This is precisely what I want!

# And I restrict my data to this part only
player = text_split[119]
['Group A',
 'Turkey',
 'Goalkeepers: Altay Bayindir (Fenerbahce), Ugurcan Cakır (Trabzonspor), Mert Gunok (Istanbul Basaksehir)',
 'Defenders: Kaan Ayhan (Sassuolo), Zeki Celik (LOSC Lille), Merih Demiral (Juventus), Ozan Kabak (Liverpool), Umut Meras (Le Havre), Mert Muldur (Sassuolo), Caglar Soyuncu (Leicester), Ridvan Yilmaz (Besiktas)',
 'Midfielders: Taylan Antalyali (Galatasaray), Hakan Calhanoglu (AC Milan), Halil Dervisoglu (Brentford), Irfan Can Kahveci (Fenerbahce), Orkun Kokcu (Feyenoord), Abdulkadir Omur (Trabzonspor), Dorukhan Tokoz (Besiktas), Ozan Tufan (Fenerbahce), Okay Yokuslu (West Brom)',
 'Forwards: Kerem Akturkoglu (Galatasaray), Kenan Karaman (Fortuna Düsseldorf), Enes Unal (Getafe), Cengiz Under (Leicester), Yusuf Yazici (LOSC Lille), Burak Yilmaz (LOSC Lille)',
 'Italy,'
 'Goalkeepers: Gianluigi Donnarumma (Milan), Alex Meret (Napoli), Salvatore Sirigu (Torino)',
 'Defenders: Francesco Acerbi (Lazio), Alessandro Bastoni (Inter), Leonardo Bonucci (Juventus),

Do some data wrangling

As always, some data wrangling is needed.

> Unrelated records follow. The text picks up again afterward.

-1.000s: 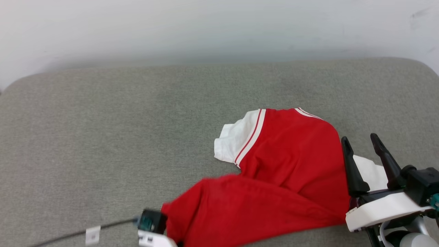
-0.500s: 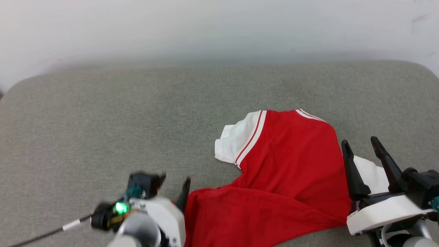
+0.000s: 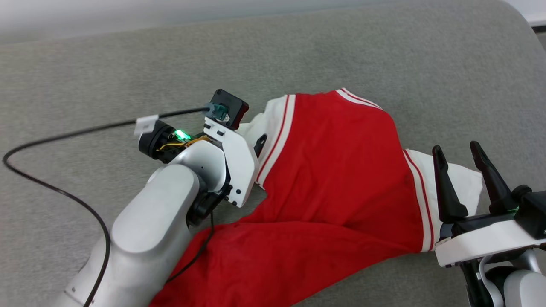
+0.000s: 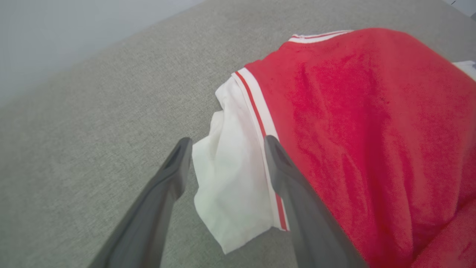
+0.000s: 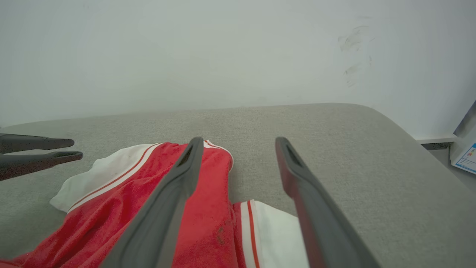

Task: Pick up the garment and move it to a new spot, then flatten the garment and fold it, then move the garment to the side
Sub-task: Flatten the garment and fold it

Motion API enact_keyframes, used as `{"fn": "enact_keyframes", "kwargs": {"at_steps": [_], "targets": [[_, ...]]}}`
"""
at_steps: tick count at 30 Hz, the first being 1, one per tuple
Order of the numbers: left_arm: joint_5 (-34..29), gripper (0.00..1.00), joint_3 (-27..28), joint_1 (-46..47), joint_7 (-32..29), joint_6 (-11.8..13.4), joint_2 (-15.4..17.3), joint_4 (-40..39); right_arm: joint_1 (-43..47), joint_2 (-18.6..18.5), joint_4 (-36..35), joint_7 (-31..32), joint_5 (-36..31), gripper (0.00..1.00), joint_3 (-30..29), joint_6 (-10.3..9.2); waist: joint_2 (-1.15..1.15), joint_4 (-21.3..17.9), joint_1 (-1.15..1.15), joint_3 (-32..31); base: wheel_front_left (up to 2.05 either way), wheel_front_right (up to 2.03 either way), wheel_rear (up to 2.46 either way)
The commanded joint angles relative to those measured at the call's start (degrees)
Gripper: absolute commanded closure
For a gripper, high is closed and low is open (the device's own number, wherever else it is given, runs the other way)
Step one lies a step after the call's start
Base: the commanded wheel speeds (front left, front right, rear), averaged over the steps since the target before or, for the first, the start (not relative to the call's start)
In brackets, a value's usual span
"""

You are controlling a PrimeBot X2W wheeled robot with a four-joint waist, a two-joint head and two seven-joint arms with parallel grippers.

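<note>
The garment [image 3: 341, 170] is a bright red shirt with white striped sleeves, lying crumpled on the grey cushion [image 3: 106, 64]. My left gripper [image 4: 227, 143] is open, and its two fingers straddle the white left sleeve [image 4: 230, 186] from just above, pinching nothing. In the head view my left arm reaches over the cushion to that sleeve, and one of its fingers [image 3: 260, 143] shows beside the wrist. My right gripper [image 3: 456, 149] stands open at the lower right, over the garment's other white sleeve [image 3: 465, 183]. In the right wrist view the garment [image 5: 148, 193] lies under my right gripper [image 5: 240, 141].
A black cable [image 3: 51, 187] loops from my left wrist across the cushion's left side. A white wall [image 5: 223, 56] rises behind the cushion. The cushion's rounded corner falls away at the right, where a printed item [image 5: 465, 156] stands on the floor.
My left gripper has opened and let go of the red hem at the near edge. It has reached forward to the white left sleeve. The head camera has tilted down. The right arm stays put.
</note>
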State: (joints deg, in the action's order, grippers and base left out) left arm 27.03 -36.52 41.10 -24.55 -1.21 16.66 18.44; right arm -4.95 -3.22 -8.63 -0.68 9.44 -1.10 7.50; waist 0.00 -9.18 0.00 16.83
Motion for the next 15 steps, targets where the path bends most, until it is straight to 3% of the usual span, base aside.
{"fn": "enact_keyframes", "kwargs": {"at_steps": [1,10,11,12,13,15], "targets": [[0.49,0.00,-0.45,1.30,-1.81,-1.00,-0.19,2.16,-0.79,0.21,0.51,-0.32,0.40,0.00,-0.02,-0.02,0.00,-1.73,0.00,1.55,0.00,0.00,0.00],[3.20,0.03,-5.83,3.64,-17.22,-4.77,-0.34,16.44,-1.04,0.37,2.70,-1.36,1.25,0.00,-0.29,-0.02,0.00,-2.89,0.00,1.48,0.00,0.00,0.00],[3.45,0.52,-6.13,3.73,-17.75,-4.86,-0.45,17.15,-1.06,0.39,2.85,-1.32,1.37,0.00,-0.25,-0.02,0.00,-2.87,0.00,1.37,0.00,0.00,0.00],[3.52,0.85,-6.33,3.92,-17.40,-5.06,-0.49,17.57,-1.08,0.40,3.05,-1.32,1.57,0.00,-0.18,-0.02,0.00,-2.84,0.00,1.23,0.00,0.00,0.00],[3.54,1.00,-6.49,3.90,-16.85,-5.16,-0.62,17.85,-1.06,0.40,3.18,-1.36,1.68,0.00,-0.23,-0.02,0.00,-2.72,0.00,1.03,0.00,0.00,0.00],[2.93,1.00,-6.19,4.07,-13.89,-4.82,-0.76,17.47,-0.85,0.41,3.38,-1.38,1.76,0.00,-0.50,-0.02,0.00,-2.28,0.00,0.48,0.00,0.00,0.00]]}}
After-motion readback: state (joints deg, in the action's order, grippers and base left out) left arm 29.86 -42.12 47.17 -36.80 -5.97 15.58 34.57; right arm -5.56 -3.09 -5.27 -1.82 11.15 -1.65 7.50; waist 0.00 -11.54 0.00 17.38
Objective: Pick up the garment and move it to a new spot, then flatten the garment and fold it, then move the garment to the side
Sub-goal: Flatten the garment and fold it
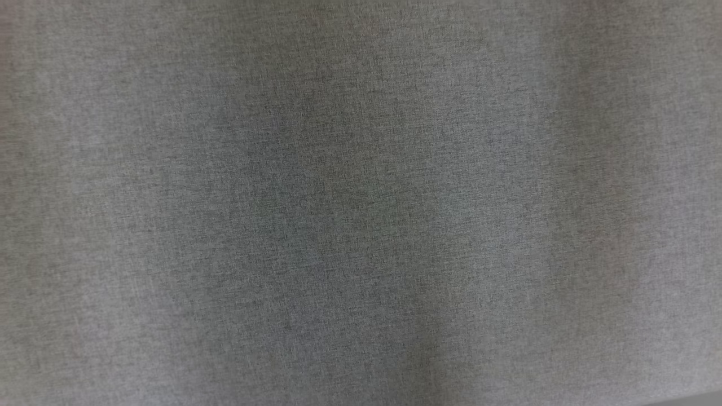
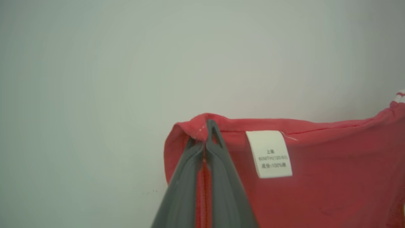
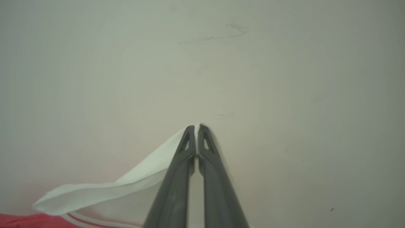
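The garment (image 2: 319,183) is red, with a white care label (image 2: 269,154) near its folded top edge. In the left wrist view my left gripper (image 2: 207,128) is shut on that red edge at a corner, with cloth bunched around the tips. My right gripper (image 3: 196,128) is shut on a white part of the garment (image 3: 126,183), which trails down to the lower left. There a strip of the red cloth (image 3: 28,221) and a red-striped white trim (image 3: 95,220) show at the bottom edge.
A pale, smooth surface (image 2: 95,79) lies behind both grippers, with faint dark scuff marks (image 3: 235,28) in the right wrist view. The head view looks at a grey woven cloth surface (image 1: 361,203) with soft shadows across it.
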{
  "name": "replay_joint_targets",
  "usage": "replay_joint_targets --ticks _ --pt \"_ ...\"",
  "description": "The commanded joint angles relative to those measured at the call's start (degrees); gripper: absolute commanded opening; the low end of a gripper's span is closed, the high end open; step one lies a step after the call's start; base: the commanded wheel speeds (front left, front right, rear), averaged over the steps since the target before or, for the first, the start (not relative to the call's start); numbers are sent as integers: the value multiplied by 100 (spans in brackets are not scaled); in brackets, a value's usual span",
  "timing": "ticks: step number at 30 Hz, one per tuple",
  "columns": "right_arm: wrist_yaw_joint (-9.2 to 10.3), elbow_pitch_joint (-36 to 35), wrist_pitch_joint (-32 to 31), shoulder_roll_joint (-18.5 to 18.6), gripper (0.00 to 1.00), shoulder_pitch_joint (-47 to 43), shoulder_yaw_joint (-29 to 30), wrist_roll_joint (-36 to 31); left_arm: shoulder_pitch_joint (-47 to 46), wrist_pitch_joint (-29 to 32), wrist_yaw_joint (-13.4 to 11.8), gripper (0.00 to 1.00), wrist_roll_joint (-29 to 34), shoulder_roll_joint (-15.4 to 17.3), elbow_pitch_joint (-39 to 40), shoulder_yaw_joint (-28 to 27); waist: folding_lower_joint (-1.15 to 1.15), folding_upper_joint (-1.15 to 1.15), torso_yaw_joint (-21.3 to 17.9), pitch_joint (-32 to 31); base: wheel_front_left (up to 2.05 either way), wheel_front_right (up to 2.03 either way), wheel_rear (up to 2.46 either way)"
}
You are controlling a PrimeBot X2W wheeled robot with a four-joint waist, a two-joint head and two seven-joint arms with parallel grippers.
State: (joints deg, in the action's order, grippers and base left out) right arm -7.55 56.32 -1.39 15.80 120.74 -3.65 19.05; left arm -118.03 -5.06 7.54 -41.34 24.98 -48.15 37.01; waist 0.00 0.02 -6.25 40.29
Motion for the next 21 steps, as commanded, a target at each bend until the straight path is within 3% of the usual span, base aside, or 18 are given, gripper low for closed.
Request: replay_joint_targets --ticks 1,7,10,13,18,21 --pt "13 41 47 -25 0 66 -32 68 -30 -48 -15 0 -62 -45 -43 60 0 -2 -1 41 0 0 0" --pt "13 -16 107 4 0 -334 -551 556 406 -293 -15 0 -552 -29 121 547 0 -2 47 -21 0 0 0" --pt "13 -334 132 130 0 -934 -887 1042 843 -369 -15 0 -780 212 419 856 0 -2 -13 -154 0 0 0" --pt "13 -937 98 369 0 -1770 -1280 1619 1517 -621 -15 0 -1098 439 720 954 0 -2 -48 -397 0 0 0" --pt "13 -2369 -72 1088 0 -3675 -1718 2569 3062 -902 -34 0 -1480 782 1366 986 0 -2 -66 -929 0 0 0" --pt "13 -3291 -139 1522 0 -4986 -1600 2979 4058 -983 -260 0 -1586 992 1970 896 0 -2 -73 -1236 0 0 0"
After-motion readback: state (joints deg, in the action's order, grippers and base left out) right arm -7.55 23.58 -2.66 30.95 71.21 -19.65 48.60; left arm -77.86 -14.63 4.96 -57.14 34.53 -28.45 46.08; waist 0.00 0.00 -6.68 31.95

# Remove \xao (better, otherwise we have do deal with it later)
player = player.replace(u'\xa0', u' ')

# And I again split the data -- but this time based on \n
player_row = player.split("\n")

# And that's how it looks like now: 
player_row
['Turkey',
 'Goalkeepers: Altay Bayindir (Fenerbahce), Ugurcan Cakır (Trabzonspor), Mert Gunok (Istanbul Basaksehir)',
 'Defenders: Kaan Ayhan (Sassuolo), Zeki Celik (LOSC Lille), Merih Demiral (Juventus), Ozan Kabak (Liverpool), Umut Meras (Le Havre), Mert Muldur (Sassuolo), Caglar Soyuncu (Leicester), Ridvan Yilmaz (Besiktas)',
 'Midfielders: Taylan Antalyali (Galatasaray), Hakan Calhanoglu (AC Milan), Halil Dervisoglu (Brentford), Irfan Can Kahveci (Fenerbahce), Orkun Kokcu (Feyenoord), Abdulkadir Omur (Trabzonspor), Dorukhan Tokoz (Besiktas), Ozan Tufan (Fenerbahce), Okay Yokuslu (West Brom)',
 'Forwards: Kerem Akturkoglu (Galatasaray), Kenan Karaman (Fortuna Düsseldorf), Enes Unal (Getafe), Cengiz Under (Leicester), Yusuf Yazici (LOSC Lille), Burak Yilmaz (LOSC Lille)',
 'Italy',
 'Goalkeepers: Gianluigi Donnarumma (Milan), Alex Meret (Napoli), Salvatore Sirigu (Torino)',
 'Defenders: Francesco Acerbi (Lazio), Alessandro Bastoni (Inter), Leonardo Bonucci (Juventus),

As you’ll see, there are still some empty rows and rows that we do not necessarily need (for instance “Group A” etc.). I’ll deal with this now:

# Replace "Group A" etc. with an empty string ("")
player_row = [s.replace("Group A", "") for s in player_row]
player_row = [s.replace("Group B", "") for s in player_row]
player_row = [s.replace("Group C", "") for s in player_row]
player_row = [s.replace("Group D", "") for s in player_row]
player_row = [s.replace("Group E", "") for s in player_row]
player_row = [s.replace("Group F", "") for s in player_row]
player_row = [s.replace("(Photo: Getty Images)", "") for s in player_row]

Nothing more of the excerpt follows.